= Exercise requirements =
Reproduce all entries precisely, down to the last character.

= Listed records =
*** Block opens ***
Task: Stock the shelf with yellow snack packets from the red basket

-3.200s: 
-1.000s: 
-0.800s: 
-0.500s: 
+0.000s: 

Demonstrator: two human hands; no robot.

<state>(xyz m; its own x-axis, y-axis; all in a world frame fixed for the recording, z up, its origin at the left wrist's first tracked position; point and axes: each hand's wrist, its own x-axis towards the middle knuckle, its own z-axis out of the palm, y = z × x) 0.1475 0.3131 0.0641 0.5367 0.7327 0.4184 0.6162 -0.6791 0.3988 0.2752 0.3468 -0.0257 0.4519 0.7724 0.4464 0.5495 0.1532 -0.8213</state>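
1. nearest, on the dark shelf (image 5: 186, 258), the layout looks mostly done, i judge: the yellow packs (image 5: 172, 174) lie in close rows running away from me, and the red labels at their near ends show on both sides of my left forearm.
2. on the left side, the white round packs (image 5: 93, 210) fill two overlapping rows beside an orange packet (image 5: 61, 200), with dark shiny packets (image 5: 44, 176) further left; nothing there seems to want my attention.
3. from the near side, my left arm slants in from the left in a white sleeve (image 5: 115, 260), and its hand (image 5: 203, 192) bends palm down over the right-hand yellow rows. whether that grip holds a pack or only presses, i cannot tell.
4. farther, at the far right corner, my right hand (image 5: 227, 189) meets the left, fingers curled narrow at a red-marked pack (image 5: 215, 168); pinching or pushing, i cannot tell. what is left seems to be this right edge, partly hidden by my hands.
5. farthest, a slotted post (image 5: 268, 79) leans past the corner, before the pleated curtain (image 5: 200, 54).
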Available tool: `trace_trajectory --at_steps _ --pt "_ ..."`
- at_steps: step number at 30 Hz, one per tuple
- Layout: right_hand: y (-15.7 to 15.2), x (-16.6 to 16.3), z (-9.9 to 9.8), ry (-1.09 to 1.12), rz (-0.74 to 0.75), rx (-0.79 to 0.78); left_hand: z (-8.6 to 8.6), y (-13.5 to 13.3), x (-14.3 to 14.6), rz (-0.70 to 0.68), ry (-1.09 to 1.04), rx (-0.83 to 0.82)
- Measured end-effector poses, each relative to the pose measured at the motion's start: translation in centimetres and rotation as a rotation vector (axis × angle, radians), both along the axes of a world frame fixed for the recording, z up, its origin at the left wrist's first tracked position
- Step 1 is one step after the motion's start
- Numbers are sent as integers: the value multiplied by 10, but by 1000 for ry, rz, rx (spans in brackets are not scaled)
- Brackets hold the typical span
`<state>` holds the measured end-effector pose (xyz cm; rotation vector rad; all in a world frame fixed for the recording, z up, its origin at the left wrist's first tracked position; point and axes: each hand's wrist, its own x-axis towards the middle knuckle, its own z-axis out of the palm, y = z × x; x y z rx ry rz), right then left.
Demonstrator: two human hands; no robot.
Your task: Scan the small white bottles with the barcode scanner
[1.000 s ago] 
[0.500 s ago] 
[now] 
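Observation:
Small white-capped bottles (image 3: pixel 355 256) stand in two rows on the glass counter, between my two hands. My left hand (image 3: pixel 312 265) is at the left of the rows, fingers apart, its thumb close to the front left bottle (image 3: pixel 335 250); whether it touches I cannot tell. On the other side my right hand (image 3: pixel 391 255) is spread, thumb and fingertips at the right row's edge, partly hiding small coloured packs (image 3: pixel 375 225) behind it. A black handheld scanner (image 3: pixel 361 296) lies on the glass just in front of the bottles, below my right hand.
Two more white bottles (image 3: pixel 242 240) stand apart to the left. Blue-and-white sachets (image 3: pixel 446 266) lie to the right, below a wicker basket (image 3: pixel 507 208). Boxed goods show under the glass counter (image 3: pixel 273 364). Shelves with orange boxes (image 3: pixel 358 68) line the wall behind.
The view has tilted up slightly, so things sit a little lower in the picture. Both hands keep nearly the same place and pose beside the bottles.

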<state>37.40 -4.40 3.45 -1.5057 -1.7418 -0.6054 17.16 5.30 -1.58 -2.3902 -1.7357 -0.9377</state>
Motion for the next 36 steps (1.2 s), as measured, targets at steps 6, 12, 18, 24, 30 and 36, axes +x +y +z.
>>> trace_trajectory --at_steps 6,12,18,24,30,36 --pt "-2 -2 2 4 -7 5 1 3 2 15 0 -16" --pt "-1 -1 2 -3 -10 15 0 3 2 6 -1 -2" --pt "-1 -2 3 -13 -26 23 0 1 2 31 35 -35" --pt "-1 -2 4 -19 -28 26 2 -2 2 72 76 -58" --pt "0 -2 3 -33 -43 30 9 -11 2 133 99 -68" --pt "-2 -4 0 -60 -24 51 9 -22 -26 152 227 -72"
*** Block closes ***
= Solution =
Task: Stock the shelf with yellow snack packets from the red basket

-3.200s: 
-1.000s: 
-0.800s: 
-0.500s: 
+0.000s: 

Demonstrator: two human hands; no robot.

<state>(xyz m; its own x-axis, y-axis; all in a world frame fixed for the recording, z up, its origin at the left wrist's first tracked position; point and axes: each hand's wrist, its own x-axis towards the middle knuckle, its own z-axis out of the palm, y = z × x) 0.1475 0.3131 0.0641 0.5367 0.7327 0.4184 0.6162 -0.6791 0.3988 0.2752 0.3468 -0.0257 0.4519 0.7724 0.4464 0.5495 0.1532 -0.8213</state>
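1. nearest, on the dark shelf (image 5: 186, 258), the layout looks mostly done, i judge: the yellow packs (image 5: 172, 174) lie in close rows running away from me, and the red labels at their near ends show on both sides of my left forearm.
2. on the left side, the white round packs (image 5: 93, 210) fill two overlapping rows beside an orange packet (image 5: 61, 200), with dark shiny packets (image 5: 44, 176) further left; nothing there seems to want my attention.
3. from the near side, my left arm slants in from the left in a white sleeve (image 5: 115, 260), and its hand (image 5: 203, 192) bends palm down over the right-hand yellow rows. whether that grip holds a pack or only presses, i cannot tell.
4. farther, at the far right corner, my right hand (image 5: 227, 189) meets the left, fingers curled narrow at a red-marked pack (image 5: 215, 168); pinching or pushing, i cannot tell. what is left seems to be this right edge, partly hidden by my hands.
5. farthest, a slotted post (image 5: 268, 79) leans past the corner, before the pleated curtain (image 5: 200, 54).
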Available tool: `trace_trajectory --at_steps _ --pt "_ ..."`
- at_steps: step number at 30 Hz, one per tuple
- Layout: right_hand: y (-15.7 to 15.2), x (-16.6 to 16.3), z (-9.9 to 9.8), ry (-1.09 to 1.12), rz (-0.74 to 0.75), rx (-0.79 to 0.78); left_hand: z (-8.6 to 8.6), y (-13.5 to 13.3), x (-14.3 to 14.6), rz (-0.70 to 0.68), ry (-1.09 to 1.04), rx (-0.83 to 0.82)
- Measured end-effector poses, each relative to the pose measured at the motion's start: translation in centimetres and rotation as a rotation vector (axis × angle, radians), both along the axes of a world frame fixed for the recording, z up, its origin at the left wrist's first tracked position
- Step 1 is one step after the motion's start
- Numbers are sent as integers: the value multiplied by 10, but by 1000 for ry, rz, rx (spans in brackets are not scaled)
- Brackets hold the typical span
`<state>` holds the measured end-effector pose (xyz cm; rotation vector rad; all in a world frame fixed for the recording, z up, its origin at the left wrist's first tracked position; point and axes: each hand's wrist, its own x-axis towards the middle knuckle, its own z-axis out of the palm, y = z × x; x y z rx ry rz), right then left.
Demonstrator: two human hands; no robot.
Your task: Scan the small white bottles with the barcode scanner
[1.000 s ago] 
[0.500 s ago] 
[now] 
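Observation:
Small white-capped bottles (image 3: pixel 355 256) stand in two rows on the glass counter, between my two hands. My left hand (image 3: pixel 312 265) is at the left of the rows, fingers apart, its thumb close to the front left bottle (image 3: pixel 335 250); whether it touches I cannot tell. On the other side my right hand (image 3: pixel 391 255) is spread, thumb and fingertips at the right row's edge, partly hiding small coloured packs (image 3: pixel 375 225) behind it. A black handheld scanner (image 3: pixel 361 296) lies on the glass just in front of the bottles, below my right hand.
Two more white bottles (image 3: pixel 242 240) stand apart to the left. Blue-and-white sachets (image 3: pixel 446 266) lie to the right, below a wicker basket (image 3: pixel 507 208). Boxed goods show under the glass counter (image 3: pixel 273 364). Shelves with orange boxes (image 3: pixel 358 68) line the wall behind.
The view has tilted up slightly, so things sit a little lower in the picture. Both hands keep nearly the same place and pose beside the bottles.
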
<state>37.40 -4.40 3.45 -1.5057 -1.7418 -0.6054 17.16 5.30 -1.58 -2.3902 -1.7357 -0.9377</state>
Motion for the next 36 steps (1.2 s), as measured, targets at steps 6, 12, 18, 24, 30 and 36, axes +x +y +z.
>>> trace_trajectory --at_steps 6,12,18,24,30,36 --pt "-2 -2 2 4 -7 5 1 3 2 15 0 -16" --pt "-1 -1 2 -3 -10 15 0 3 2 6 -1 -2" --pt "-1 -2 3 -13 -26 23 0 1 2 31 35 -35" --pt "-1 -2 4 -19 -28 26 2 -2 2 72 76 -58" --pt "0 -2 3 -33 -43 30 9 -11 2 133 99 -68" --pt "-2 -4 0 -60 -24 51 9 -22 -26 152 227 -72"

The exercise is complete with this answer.